Güncelleme Tarihi:
Türkiye’nin en önemli mimarlarından Emre Arolat’a emanet edilip ardından da daha inşaat halindeyken projesiyle uluslararası ödül kazandığından beri İstanbul Resim ve Heykel Müzesi’nin yeni binasının açılmasını heyecanla bekliyorduk.
16 Aralık’ta başlayan ‘Serginin Sergisi II’ ile açılış sürecine giren müzeye gittiğimizde önce birkaç dakikalığına dışarıda durup binaya bakıyoruz. Heyecan duymamak imkânsız. İstanbul Resim ve Heykel Müzesi’nin olduğu yerde eskiden 5 numaralı antrepo vardı. Burası, 2009’da İstanbul Resim ve Heykel Müzesi’ne dönüştürülmesi amacıyla Mimar Sinan Güzel Sanatlar Üniversitesi’ne tahsis edildi. Yeni bina tamamlanınca ortaya yaklaşık 18 bin metrekarelik bir müze çıktı. Müzenin ana kapısından girip güvenlik kontrolünden geçiyoruz. Sağ tarafta çok da iddialı olmayan bir müze mağazası var. Kitaplar ve Türk sanatçıların yapıtlarından esinlenerek tasarlanmış ürünler satılıyor.
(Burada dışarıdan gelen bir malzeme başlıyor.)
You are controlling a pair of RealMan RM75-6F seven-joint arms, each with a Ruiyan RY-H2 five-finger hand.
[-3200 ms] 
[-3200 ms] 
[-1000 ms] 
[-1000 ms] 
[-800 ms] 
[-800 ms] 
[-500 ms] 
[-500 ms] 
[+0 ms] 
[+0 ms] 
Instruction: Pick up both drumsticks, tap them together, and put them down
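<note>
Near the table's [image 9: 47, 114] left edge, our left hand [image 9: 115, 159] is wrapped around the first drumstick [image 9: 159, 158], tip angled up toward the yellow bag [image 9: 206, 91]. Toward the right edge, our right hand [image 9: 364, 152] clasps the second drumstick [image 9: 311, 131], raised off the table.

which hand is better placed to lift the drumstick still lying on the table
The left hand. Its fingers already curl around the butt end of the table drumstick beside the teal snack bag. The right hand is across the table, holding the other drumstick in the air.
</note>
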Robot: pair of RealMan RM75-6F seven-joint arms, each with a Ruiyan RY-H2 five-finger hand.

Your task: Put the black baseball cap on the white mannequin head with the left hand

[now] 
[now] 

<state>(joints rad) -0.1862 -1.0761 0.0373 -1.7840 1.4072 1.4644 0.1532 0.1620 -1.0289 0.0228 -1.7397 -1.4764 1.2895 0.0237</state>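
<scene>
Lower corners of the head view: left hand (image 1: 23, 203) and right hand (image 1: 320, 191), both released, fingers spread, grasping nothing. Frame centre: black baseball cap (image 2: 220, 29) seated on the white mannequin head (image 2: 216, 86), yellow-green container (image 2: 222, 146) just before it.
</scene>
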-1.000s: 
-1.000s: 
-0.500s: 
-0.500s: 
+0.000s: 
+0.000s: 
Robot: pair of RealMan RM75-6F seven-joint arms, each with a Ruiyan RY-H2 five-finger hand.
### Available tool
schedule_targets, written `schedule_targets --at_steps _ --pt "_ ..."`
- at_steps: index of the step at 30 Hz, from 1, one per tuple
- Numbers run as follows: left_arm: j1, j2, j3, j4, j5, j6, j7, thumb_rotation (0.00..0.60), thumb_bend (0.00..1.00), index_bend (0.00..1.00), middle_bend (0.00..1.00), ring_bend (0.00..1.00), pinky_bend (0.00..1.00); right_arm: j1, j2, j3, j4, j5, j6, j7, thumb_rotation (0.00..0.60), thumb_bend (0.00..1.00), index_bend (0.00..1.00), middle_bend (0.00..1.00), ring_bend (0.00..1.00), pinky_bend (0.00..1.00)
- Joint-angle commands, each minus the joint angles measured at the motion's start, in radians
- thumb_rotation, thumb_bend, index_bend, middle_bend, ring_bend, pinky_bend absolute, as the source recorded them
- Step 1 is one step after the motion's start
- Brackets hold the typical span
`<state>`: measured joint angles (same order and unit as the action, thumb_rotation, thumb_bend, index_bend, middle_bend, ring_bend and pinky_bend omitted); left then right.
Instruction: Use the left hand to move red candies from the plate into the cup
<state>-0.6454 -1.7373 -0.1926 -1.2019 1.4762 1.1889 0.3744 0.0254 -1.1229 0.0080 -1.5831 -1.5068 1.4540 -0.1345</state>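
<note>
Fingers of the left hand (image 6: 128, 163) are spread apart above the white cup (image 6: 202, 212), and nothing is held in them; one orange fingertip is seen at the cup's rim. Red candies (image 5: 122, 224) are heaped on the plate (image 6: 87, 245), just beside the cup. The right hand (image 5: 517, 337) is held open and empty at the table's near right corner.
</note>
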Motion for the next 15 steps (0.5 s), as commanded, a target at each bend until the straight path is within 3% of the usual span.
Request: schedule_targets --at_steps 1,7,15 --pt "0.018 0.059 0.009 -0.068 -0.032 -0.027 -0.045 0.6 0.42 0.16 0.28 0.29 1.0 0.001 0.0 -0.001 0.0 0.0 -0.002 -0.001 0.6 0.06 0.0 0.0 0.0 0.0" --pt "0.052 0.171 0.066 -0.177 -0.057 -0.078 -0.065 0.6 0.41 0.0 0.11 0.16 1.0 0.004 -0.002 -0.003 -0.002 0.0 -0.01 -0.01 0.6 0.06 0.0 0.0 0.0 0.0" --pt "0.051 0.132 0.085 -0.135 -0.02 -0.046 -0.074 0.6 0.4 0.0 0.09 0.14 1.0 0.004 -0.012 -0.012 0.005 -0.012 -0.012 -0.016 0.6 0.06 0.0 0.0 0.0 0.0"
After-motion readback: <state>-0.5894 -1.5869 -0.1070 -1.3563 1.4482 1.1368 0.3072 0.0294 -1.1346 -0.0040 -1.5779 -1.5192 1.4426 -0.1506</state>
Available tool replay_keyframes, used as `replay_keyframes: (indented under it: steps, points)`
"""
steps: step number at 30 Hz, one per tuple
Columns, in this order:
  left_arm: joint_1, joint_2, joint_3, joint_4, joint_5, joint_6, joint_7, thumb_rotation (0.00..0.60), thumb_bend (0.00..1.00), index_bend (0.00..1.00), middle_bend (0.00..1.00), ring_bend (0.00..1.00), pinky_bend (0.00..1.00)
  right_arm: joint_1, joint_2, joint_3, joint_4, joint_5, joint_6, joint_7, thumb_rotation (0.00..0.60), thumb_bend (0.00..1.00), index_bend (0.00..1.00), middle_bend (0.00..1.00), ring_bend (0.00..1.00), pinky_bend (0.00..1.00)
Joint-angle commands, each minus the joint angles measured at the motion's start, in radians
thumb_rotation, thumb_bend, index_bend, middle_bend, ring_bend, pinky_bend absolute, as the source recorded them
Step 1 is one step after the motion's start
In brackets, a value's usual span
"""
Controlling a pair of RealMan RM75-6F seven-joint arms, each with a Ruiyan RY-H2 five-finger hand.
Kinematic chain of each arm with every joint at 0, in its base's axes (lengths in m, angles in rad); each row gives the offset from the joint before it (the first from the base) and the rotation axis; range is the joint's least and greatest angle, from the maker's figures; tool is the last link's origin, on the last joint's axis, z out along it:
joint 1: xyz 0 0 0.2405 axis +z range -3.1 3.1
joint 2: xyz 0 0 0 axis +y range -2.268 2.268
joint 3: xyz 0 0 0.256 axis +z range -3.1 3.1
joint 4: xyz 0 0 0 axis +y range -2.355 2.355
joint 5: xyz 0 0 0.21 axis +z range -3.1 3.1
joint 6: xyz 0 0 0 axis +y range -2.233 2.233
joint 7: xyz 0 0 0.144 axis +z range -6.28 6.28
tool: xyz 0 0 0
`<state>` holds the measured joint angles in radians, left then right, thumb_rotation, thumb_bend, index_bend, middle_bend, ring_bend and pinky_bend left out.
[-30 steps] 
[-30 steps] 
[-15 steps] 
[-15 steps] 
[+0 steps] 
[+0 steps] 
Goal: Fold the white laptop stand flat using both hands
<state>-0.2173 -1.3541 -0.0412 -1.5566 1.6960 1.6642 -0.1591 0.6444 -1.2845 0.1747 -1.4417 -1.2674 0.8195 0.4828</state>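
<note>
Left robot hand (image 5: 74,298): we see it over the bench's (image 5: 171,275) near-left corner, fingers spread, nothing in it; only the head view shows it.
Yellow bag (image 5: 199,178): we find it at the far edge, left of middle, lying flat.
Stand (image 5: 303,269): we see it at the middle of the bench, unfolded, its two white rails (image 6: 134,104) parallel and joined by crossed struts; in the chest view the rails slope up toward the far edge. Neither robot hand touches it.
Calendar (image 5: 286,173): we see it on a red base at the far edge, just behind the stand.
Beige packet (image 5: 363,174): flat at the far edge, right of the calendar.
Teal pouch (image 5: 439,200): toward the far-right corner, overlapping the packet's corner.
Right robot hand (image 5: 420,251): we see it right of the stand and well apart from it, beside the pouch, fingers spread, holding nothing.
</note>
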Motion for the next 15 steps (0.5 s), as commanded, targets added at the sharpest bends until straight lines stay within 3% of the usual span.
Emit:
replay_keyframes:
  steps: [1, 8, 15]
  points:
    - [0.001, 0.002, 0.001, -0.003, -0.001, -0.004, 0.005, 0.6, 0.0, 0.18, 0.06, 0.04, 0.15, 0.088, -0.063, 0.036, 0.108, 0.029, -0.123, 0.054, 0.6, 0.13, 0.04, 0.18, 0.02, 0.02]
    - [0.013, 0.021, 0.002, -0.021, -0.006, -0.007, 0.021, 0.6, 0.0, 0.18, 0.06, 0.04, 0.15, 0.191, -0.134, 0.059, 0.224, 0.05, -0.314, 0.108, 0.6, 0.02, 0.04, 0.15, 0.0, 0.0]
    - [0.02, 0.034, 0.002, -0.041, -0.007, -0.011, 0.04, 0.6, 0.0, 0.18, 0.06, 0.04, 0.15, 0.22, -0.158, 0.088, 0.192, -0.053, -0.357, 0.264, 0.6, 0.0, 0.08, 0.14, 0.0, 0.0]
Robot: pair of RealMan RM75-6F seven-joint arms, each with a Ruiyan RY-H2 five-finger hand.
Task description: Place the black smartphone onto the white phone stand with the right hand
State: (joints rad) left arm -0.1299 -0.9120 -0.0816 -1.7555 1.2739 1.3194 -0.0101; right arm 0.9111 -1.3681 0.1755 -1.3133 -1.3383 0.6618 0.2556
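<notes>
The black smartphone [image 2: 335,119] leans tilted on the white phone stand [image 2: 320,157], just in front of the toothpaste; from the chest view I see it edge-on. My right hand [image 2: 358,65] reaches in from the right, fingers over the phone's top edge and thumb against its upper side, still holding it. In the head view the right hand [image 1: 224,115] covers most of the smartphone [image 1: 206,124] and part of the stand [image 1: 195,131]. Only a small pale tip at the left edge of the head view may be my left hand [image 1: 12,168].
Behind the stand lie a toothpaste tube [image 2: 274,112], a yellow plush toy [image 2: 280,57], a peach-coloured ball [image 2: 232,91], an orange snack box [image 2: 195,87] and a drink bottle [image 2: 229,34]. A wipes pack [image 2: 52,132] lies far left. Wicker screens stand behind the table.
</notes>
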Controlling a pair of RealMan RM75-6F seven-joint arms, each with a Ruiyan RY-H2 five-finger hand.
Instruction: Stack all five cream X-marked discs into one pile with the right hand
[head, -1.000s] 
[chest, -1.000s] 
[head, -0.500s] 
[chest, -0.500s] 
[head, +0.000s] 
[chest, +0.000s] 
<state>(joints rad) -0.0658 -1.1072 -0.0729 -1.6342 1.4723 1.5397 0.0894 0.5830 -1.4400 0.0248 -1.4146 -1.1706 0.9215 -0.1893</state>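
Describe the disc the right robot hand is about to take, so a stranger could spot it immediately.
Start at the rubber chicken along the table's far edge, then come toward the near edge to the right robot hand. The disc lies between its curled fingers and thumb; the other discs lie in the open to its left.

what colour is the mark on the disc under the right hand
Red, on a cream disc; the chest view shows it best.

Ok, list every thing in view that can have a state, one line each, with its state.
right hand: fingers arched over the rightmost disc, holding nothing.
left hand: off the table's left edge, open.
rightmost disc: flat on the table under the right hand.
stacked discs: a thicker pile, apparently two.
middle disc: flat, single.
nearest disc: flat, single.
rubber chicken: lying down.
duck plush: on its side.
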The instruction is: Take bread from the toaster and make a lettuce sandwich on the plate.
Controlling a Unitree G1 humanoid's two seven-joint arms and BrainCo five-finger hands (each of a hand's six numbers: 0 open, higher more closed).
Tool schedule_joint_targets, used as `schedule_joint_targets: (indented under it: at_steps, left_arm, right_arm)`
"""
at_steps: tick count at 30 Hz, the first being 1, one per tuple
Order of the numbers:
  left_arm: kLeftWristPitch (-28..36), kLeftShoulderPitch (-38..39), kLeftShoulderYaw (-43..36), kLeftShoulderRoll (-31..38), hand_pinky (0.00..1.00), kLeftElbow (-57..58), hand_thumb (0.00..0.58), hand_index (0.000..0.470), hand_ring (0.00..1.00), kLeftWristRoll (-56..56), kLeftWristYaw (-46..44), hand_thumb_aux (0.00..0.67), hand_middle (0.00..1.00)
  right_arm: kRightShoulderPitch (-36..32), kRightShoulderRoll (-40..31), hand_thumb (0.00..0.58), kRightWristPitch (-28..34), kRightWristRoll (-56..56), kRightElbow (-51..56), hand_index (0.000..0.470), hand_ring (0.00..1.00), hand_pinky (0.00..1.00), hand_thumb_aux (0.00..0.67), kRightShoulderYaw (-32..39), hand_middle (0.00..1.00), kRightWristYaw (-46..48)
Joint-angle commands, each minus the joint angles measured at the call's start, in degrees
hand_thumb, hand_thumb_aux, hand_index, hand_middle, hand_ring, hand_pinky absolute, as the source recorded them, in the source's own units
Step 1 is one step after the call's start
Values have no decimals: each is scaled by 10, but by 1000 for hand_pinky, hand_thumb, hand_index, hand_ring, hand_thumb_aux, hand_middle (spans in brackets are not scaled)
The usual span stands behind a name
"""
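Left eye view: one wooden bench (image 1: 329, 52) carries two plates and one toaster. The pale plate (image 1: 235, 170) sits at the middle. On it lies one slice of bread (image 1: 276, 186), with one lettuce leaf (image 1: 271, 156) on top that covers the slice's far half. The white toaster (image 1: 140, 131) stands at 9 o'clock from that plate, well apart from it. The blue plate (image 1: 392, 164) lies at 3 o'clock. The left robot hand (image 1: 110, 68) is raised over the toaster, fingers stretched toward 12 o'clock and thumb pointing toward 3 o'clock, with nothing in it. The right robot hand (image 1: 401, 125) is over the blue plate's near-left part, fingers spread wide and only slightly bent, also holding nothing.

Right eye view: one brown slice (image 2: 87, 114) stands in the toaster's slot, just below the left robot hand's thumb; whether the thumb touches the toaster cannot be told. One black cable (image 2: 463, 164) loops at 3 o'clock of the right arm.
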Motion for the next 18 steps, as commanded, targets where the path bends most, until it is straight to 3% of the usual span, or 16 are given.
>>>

Koridorun diğer ucundaysa özel bir işletmeye ait kafe var.
Giriş katındaki resim ve heykel atölyeleri ziyaretçilere özel bir deneyim yaşatıyor. Ön cephesi camla kaplı atölyelerde restoratörlerin hasar gören eserleri onarırken nasıl titizlikle çalıştıklarına yakından tanık oluyorsunuz.
ATATÜRK’ÜN EMRİYLE...
Müze, çok değerli bir koleksiyona ev sahipliği yapmasına rağmen 10 yıllık süreçte kapalıydı; Türk resminin hafızasına yıllardır ulaşmak mümkün değildi. Şimdi de tam olarak açılmadı. Müzede devam eden ‘Serginin Sergisi II’den de bahsetmek gerek... Ülkemizin ilk sanat müzesi olan İstanbul Resim ve Heykel Müzesi, Atatürk’ün emri üzerine 320 eserden oluşan koleksiyonuyla 1937’de kapılarını ziyarete açıyor. 2012’ye kadar da Dolmabahçe Sarayı’nın Veliaht Dairesi’nde ziyaretçilerini kabul ediyor. Bu süreçte zenginleşen koleksiyon 12 bin esere ulaşıyor. Şu an devam eden sergi, 1937’de açılan ilk sergiye ve onu yeniden canlandıran 2009’daki son sergiye bir ithaf. Buranın zamanla yaşayan bir müze olacağını tahmin etmek zor değil.
‘PANDEMİNİN ARDINDAN BANA UMUT VERDİ’
Beral Madra (Sanat eleştirmeni, küratör)
- Öncelikle bu koleksiyon Osmanlı ve Türkiye Cumhuriyeti kuruluş döneminin sanat ve kültür anlayışını ve ürününü gösteriyor. Günümüz sanat üretiminin tarihsel geçmişi olarak epistemolojik bir değeri var. Resimleri izleyerek Osmanlı İmparatorluğu ve erken Cumhuriyet kuruluş ideolojilerini tanımlayabilir ve anlayabilirsiniz.
- Pandemi döneminin yarattığı depresyonda bana bu müze umut verdi. İstanbul’un kamusal bir çağdaş sanat müzesine gereksinimi vardı ve bu gerçekleşti.
- Açılış sergisi son derece anlamlı bir içerikle düzenlenmiş; görülmesi gereken bütün resimler anlatıcı ve kavramsal konularla sergilenmiş. Bence en önemli eserler kadın ressamların yaptığı resimler ve kadın portre ve figürlerini gösterenler. Bu resimler Türkiye’de modernizmin 100 yıllık sarsılmaz varlığını gösteriyor.
MÜZEDEN NOTLAR
12 bini aşkın eser...
- Müzedeki ilk retrospektif sergi Sabri Berkel için hazırlanıyor. Eylül ayına kadar başka sergiler de açılacak.
- Koleksiyonda 12 bini aşkın eser var. Bu eserler yeni binadaki son teknolojiyle donatılmış depolama alanlarında muhafaza ediliyor.
- Müzenin açılış süreci 20 Eylül 2022’deki büyük koleksiyon sergisiyle tamamlanacak.